— Но критики...
Ее голос зазвучал резче:
— Критики, которые хоть чего-нибудь стоят, считают, что ты — шут гороховый. Так оно и есть. А все стадо погналось за последним писком моды. Они не понимали этих выкрутасов, потому что никто на это не способен, а поскольку не могли их понять, говорили, что картины хороши, конечно же подталкиваемые в правильном направлении Стивом. Это создало шевеление, шевеление означало большую известность, а она — большие продажи. Я получила мою выигранную тысячу долларов более месяца тому назад. Бог мой, я не могла позволить тебе пытаться рисовать вещи, предметы, что-либо узнаваемое. Твои работы были бы инфантильными.
— Но ты говорила мне, Уилма... ты говорила, что я особенный. Ты же советовала мне быть...
— Самонадеянным. Конечно. Тебе нужно было отнестись к себе очень серьезно. Тогда и другие будут относиться к тебе так же. Тебе нужно было поверить в себя. Это была часть сценического замысла, дорогой. Боже милостивый, да если замухрышке без конца твердить, что она хорошенькая, девчонка начнет в это верить и даже станет лучше выглядеть. Людей можно лепить, как маисовые лепешки, придавая им определенную форму. Почти любую форму, какую тебе хочется.

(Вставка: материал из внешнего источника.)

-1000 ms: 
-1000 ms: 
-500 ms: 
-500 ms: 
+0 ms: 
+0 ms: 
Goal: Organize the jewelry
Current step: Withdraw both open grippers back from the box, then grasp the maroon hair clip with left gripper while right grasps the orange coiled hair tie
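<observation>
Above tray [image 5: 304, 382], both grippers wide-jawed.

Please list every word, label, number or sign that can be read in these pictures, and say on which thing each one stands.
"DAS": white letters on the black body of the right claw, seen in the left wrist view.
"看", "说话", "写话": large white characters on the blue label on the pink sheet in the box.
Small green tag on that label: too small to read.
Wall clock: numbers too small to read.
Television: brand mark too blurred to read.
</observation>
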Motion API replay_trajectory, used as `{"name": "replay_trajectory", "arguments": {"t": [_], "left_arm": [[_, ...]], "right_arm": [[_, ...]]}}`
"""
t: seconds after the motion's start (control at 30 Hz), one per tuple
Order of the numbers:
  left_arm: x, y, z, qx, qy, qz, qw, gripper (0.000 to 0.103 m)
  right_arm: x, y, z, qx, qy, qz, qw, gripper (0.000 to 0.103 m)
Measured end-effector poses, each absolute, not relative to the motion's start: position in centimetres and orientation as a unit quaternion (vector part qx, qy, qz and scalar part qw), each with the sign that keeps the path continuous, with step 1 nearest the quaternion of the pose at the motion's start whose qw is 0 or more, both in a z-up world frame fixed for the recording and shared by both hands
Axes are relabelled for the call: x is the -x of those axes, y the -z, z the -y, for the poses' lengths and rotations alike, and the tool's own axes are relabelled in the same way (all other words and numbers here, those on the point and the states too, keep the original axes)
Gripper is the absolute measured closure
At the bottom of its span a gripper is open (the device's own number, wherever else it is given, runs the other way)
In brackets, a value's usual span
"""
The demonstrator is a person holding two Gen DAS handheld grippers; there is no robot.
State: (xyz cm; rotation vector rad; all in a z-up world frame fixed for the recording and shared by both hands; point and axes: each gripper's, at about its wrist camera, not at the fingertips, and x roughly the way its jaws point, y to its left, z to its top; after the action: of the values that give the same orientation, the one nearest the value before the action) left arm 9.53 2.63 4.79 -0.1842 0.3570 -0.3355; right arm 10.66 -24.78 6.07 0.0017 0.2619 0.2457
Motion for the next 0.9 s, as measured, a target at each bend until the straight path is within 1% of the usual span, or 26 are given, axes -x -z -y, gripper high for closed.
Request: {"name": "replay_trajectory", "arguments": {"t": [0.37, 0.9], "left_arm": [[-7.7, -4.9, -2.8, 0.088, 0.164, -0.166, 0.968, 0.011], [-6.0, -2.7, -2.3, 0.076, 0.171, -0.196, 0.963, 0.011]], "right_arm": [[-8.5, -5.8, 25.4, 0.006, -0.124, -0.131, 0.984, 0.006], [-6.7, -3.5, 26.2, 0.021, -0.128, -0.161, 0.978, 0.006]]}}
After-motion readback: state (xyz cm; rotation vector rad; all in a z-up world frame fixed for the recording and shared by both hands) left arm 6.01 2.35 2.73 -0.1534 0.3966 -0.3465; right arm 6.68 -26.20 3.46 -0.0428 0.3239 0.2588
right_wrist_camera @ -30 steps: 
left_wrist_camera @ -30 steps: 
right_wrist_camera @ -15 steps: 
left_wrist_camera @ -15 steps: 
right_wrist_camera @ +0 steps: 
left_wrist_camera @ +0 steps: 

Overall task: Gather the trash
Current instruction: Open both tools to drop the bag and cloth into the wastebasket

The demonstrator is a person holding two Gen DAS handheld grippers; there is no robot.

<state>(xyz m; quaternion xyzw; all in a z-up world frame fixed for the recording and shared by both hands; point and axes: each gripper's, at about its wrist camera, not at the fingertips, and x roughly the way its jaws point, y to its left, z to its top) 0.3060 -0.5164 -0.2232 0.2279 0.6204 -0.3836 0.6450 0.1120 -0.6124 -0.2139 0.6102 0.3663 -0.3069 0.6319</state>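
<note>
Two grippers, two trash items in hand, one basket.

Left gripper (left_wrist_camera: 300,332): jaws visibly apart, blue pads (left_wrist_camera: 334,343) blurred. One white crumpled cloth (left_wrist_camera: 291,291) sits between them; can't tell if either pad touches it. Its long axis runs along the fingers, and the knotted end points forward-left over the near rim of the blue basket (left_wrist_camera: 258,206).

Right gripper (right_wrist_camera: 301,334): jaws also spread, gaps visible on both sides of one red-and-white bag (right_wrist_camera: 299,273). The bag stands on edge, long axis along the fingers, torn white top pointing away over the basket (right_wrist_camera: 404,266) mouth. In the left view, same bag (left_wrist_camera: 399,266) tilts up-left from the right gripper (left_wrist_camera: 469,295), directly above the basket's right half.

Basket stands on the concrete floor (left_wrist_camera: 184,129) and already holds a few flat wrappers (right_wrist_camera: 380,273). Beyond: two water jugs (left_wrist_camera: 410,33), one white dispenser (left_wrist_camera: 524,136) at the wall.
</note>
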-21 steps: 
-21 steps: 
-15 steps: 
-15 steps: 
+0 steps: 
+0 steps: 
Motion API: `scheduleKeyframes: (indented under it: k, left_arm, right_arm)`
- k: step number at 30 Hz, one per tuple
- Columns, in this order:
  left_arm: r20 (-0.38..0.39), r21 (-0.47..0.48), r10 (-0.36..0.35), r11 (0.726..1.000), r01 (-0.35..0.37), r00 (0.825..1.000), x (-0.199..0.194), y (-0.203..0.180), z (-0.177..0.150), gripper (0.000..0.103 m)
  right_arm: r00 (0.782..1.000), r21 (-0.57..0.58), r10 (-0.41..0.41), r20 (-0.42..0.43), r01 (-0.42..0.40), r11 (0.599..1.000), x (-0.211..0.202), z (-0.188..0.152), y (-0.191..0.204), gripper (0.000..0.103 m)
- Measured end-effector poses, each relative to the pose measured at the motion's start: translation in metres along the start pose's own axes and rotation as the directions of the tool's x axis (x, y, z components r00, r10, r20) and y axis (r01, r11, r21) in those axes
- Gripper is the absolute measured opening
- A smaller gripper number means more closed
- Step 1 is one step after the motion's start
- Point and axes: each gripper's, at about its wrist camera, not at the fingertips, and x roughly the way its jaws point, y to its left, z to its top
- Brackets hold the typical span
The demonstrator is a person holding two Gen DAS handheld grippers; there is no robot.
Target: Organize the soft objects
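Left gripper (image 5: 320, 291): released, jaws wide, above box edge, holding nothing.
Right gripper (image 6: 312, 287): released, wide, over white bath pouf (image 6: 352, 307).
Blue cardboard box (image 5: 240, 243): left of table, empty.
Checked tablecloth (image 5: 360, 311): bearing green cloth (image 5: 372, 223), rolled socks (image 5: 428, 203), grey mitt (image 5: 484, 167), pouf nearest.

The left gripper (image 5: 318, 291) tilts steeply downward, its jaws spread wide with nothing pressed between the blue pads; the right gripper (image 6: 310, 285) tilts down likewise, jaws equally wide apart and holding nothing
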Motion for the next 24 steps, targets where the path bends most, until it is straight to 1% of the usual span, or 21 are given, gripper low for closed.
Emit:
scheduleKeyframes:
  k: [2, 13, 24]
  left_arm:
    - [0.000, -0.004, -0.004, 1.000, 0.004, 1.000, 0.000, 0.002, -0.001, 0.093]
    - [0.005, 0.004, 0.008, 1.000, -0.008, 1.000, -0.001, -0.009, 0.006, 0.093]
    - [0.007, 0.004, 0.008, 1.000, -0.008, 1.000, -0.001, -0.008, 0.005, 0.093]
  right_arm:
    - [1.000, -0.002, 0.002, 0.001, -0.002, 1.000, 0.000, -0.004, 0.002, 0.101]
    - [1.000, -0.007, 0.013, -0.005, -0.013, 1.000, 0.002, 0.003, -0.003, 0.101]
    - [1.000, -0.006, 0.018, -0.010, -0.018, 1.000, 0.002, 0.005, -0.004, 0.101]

— Я — хороший художник, — возразил я.
Она потрепала меня по колену.
— Бедный Гил! Нет, детка. Ты никакой не художник. Вообще никакой. Ты — здоровенный парень с мускулами, и ты хорошо провел время, ведь правда? А теперь конец спектаклю, детка. Все свободны. Возможно, Эвис сумеет сбыть еще кое-что, но через год никто и не вспомнит, кто ты такой. Если только ты не сможешь и дальше платить Стиву гонорары, но я прекрасно знаю, что не сможешь, потому что не скопил ни цента. А я конечно же не собираюсь и дальше этим заниматься.
— Ты нужна мне, — сказал я. — Мне нужно приходить к тебе и разговаривать с тобой. У меня начинает уходить почва из-под ног, когда...
Она убрала свою руку.
— Да послушай же! Ну как можно быть таким бестолковым? Это была хохма. Дошло? Уилма развлекалась. И ты тоже. А теперь Уилме это наскучило — и ты и хохма. Мне просто не интересно в твоем обществе, Гил. Ты не умеешь поддержать разговор, и манеры у тебя неважные, ты только все ходишь, красуешься и поигрываешь мускулами. Я сбрасываю тебя с моей шеи. Если ты не дурак, то найдешь приятный, чистенький прилавок, встанешь за него, наденешь мартышечью шляпу и начнешь подавать сыр на ржаном хлебе.
Уилма ушла. Потом я увидел ее внизу, на причале. Она смеялась со Стивом. Они смеялись надо мной. Я это знал. Я был ничем, они сделали из меня что-то, а теперь снова превращали в ничто. Я сидел опустошенный. Я был словно фигура, которую можно сделать, изогнув проволочные вешалки для пальто так, чтобы они повторили очертания человека. Сквозь меня можно было смотреть и видеть звезды, огни, все остальное. Даже звуки проходили сквозь меня, даже легкий бриз, дувший там наверху, где я сидел.